**Exercise brief**
Restate the whole of the data verbatim, omitting nothing.

**** Collected material

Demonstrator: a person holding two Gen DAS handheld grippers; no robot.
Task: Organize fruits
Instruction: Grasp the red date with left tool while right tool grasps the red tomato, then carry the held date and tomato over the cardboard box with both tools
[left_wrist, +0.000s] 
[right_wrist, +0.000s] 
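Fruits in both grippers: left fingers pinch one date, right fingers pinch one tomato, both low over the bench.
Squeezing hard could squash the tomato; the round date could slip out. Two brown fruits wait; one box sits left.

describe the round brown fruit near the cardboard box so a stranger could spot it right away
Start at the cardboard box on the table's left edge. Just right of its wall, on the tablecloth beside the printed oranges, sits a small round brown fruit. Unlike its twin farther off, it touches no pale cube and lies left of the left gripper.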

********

**Exercise answer**
Demonstrator: a person holding two Gen DAS handheld grippers; no robot.
Task: Organize fruits
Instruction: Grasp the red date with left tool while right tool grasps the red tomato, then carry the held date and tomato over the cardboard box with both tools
[left_wrist, +0.000s] 
[right_wrist, +0.000s] 
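Fruits in both grippers: left fingers pinch one date, right fingers pinch one tomato, both low over the bench.
Squeezing hard could squash the tomato; the round date could slip out. Two brown fruits wait; one box sits left.

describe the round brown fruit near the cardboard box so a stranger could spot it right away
Start at the cardboard box on the table's left edge. Just right of its wall, on the tablecloth beside the printed oranges, sits a small round brown fruit. Unlike its twin farther off, it touches no pale cube and lies left of the left gripper.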

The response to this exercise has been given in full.